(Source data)

__________

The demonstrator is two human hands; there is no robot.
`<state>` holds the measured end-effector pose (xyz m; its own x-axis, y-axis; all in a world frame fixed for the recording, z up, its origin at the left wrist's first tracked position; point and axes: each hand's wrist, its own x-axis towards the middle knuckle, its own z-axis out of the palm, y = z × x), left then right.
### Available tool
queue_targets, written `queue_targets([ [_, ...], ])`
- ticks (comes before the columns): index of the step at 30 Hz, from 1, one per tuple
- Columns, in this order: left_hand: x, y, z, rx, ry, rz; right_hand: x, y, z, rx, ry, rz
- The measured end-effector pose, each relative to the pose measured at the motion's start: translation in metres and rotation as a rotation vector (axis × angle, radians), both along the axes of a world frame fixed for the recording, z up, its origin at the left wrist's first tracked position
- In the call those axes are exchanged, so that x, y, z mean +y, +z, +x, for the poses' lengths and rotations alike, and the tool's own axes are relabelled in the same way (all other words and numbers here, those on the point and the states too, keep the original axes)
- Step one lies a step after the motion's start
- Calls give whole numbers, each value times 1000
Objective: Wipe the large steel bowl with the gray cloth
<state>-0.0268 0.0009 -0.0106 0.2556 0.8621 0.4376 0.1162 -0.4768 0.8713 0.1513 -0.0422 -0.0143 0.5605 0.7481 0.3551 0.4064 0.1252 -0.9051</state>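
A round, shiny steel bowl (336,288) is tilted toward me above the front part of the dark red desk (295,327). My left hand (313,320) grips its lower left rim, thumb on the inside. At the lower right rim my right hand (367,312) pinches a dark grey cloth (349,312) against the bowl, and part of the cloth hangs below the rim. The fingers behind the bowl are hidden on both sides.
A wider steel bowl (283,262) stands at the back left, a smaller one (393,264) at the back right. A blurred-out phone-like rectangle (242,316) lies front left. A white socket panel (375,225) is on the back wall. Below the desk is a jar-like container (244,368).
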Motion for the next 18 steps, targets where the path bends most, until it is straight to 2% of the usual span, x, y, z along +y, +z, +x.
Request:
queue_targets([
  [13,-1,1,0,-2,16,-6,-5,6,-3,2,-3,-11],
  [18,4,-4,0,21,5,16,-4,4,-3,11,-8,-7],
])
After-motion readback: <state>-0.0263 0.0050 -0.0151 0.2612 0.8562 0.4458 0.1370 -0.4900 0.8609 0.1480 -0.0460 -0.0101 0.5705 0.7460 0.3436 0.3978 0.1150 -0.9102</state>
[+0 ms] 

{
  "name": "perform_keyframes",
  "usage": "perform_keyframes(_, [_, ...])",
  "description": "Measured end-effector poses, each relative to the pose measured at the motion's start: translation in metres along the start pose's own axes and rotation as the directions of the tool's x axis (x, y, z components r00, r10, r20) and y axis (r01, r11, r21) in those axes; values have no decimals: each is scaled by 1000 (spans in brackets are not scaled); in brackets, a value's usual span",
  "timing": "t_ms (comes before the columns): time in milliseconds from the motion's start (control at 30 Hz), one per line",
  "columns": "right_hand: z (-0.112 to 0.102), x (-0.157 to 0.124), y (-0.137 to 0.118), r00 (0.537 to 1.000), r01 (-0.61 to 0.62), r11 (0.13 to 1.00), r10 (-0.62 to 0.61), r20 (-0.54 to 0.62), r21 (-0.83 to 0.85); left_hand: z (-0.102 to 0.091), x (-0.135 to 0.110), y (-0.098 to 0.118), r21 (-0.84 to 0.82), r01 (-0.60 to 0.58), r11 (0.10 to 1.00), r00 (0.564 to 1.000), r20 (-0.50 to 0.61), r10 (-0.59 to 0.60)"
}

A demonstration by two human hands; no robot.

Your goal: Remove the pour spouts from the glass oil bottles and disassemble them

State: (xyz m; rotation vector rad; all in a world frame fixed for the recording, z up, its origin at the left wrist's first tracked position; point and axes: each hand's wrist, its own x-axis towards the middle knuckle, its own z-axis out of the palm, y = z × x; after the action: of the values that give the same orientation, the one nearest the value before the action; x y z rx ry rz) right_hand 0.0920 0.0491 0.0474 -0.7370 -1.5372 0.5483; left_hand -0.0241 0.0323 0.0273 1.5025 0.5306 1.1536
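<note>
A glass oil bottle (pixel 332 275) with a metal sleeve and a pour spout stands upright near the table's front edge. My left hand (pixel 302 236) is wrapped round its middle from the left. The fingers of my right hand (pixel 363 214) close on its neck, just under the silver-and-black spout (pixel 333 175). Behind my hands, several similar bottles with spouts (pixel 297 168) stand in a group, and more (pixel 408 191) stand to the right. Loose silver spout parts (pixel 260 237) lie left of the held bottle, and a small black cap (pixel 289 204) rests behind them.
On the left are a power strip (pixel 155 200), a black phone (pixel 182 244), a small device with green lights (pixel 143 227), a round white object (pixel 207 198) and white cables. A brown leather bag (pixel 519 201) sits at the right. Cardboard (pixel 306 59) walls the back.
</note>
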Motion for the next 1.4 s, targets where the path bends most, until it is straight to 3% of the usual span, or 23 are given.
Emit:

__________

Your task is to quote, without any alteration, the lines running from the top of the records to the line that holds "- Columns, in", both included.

== Written response ==
The demonstrator is two human hands; there is no robot.
`<state>` holds the measured end-effector pose (xyz m; its own x-axis, y-axis; all in a world frame fixed for the recording, z up, its origin at the left wrist's first tracked position; point and axes: each hand's wrist, its own x-axis towards the middle knuckle, its own z-axis out of the palm, y = z × x), left then right.
### Available tool
queue_targets, written `queue_targets([ [_, ...], ])`
- ticks (comes before the columns): index of the step at 30 Hz, from 1, one per tuple
- Columns, in this order: left_hand: x, y, z, rx, ry, rz; right_hand: x, y, z, rx, ry, rz

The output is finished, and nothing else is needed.